Войдя в зал, я вслепую пробрался по проходу, нащупал металлические поручни, по ступеням просцениума поднялся к вечно погруженной во тьму сцене и нырнул за экран, чтобы взглянуть на великих призраков.
Иначе как призраками их и нельзя было назвать. Высокие, бледные, темноглазые – герои иллюзий своего времени. Мне они казались скрученными, словно мягкие белые конфеты, так как я смотрел на них под углом. В полном безмолвии они жестикулировали и шевелили губами, дожидаясь, когда заиграет орган, но музыка все не начиналась. А на экране быстро мелькали кадр за кадром, и то появлялся Фербенкс с перекошенным лицом, то таяла, словно воск, Гиш, то толстяк Арбакль [79] , похудевший из-за того, что я смотрел на него сбоку, бился усохшей головой о верхний край экрана и соскальзывал в темноту, а я смотрел на них и чувствовал, как у меня под ногами, под полом, мечутся волны, как колышется пирс и кинотеатр, тонущий во вздымающейся воде, кренится, потрескивает, дрожит, сквозь щели в досках проникает запах соли. Все новые картины, светлые, как сливки, темные, как чернила, мелькали на экране, а кинотеатр поднимался и опускался, будто кузнечные мехи, и я опускался вместе с ним.
79
Фатти Арбакль (1878–1933) – американский актер немого кино, снимался в амплуа комика-толстяка.
И тут взревел орган.
Точно такой же рев раздался несколько часов назад, когда огромный невидимый паровой молот принялся сокрушать пирс.
Кинотеатр накренился, выпрямился и снова качнулся, словно на ушедших под воду «русских горках».
Орган ревел, истошно вопил, прелюд Баха отскакивал от стен так, что со старых люстр сыпалась пыль, занавески дрожали, словно траурные одежды на ветру, а я, стоя за экраном, уже протягивал руку, стараясь ухватиться за что-нибудь, но замирал от ужаса, как бы что-нибудь не ухватилось за меня.
Бледные тени надо мной быстро шевелили губами, страдали. Призрак в белой маске в виде черепа, в шляпе с плюмажем медленно спускался по лестнице Парижской оперы; наверно, так же медленно минутой раньше прошествовал по темному проходу Формтень, откинул короткую занавеску, закрывавшую орган, – зазвенели, задребезжали кольца, на которых она висела, Формтень, как неотвратимый рок, как сама судьба, сел за инструмент, закрыл глаза, открыл рот, пальцы, как пауки, разбежались по клавишам, и грянул Бах.

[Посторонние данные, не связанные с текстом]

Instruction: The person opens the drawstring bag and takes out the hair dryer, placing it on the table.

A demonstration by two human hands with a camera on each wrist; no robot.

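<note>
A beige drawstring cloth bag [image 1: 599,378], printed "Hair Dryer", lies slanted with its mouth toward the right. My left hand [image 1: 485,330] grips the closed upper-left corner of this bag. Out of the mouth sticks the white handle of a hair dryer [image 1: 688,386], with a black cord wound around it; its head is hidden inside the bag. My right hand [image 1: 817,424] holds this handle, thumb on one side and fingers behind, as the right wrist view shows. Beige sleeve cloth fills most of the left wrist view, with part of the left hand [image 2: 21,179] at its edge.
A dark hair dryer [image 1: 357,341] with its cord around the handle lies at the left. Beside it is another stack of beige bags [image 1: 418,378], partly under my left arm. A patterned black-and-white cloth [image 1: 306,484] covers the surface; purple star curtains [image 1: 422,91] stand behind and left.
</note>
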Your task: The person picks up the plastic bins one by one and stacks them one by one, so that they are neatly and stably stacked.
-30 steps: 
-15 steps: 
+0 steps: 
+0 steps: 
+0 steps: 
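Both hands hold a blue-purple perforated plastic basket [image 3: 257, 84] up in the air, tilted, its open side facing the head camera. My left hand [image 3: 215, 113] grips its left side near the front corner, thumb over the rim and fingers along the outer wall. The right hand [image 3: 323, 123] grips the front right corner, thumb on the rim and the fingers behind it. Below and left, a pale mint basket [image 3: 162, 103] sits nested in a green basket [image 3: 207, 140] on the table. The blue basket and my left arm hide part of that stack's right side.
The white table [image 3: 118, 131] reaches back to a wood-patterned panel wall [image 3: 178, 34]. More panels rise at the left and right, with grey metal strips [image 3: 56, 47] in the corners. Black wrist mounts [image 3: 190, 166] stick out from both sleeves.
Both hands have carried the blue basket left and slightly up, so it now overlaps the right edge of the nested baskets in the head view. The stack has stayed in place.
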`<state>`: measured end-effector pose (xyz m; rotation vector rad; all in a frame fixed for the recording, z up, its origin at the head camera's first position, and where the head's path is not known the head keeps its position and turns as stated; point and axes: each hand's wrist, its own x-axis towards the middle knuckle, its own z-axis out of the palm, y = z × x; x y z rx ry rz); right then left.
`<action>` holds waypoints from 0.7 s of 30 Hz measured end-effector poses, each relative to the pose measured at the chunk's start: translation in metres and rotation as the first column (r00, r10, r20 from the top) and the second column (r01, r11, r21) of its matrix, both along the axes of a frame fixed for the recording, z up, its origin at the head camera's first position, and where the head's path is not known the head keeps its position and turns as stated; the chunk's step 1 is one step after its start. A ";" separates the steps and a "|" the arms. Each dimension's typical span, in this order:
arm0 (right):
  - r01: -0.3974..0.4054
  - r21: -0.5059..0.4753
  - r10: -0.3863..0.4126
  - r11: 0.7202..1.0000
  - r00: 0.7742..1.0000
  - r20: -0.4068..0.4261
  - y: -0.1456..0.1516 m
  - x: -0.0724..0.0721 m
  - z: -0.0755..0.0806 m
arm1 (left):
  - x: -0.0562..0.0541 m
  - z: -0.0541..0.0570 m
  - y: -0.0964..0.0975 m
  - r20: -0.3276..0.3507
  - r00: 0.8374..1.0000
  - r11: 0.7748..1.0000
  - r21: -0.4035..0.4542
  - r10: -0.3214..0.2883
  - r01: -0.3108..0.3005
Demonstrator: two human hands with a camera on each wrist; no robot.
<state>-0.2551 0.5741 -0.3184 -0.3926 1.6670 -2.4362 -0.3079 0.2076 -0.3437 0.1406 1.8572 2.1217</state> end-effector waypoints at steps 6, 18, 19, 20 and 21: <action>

Боясь оглянуться, я сквозь тридцатифутовый экран, по которому бродили привидения, всматривался в зал, стараясь разглядеть невидимых в темноте зрителей: прикованные к своим местам, они вздрагивали от аккордов органа, не отводя глаз от жутких теней, приподнимались и опускались вместе с кинотеатром, который качался на волнах ночного прилива.
Интересно, он тоже здесь, среди этих едва различимых лиц, чьи глаза устремлены на скользящее по экрану прошлое? Этот плакальщик из трамвая, этот любитель шагать по берегу канала под дождем, покидающий дом в три часа ночи? Не его ли это лицо виднеется в зале? Там? Или вон там? В темноте подрагивают бледные луны, созвездие лиц в переднем ряду, еще созвездие подальше – пятьдесят – шестьдесят человек, и про каждого можно предположить, что он тоже совершит роковую вылазку в тумане, столкнется с кошмаром и без звука исчезнет в воде, только волны тяжело вздохнут, отбегая назад за подкреплением.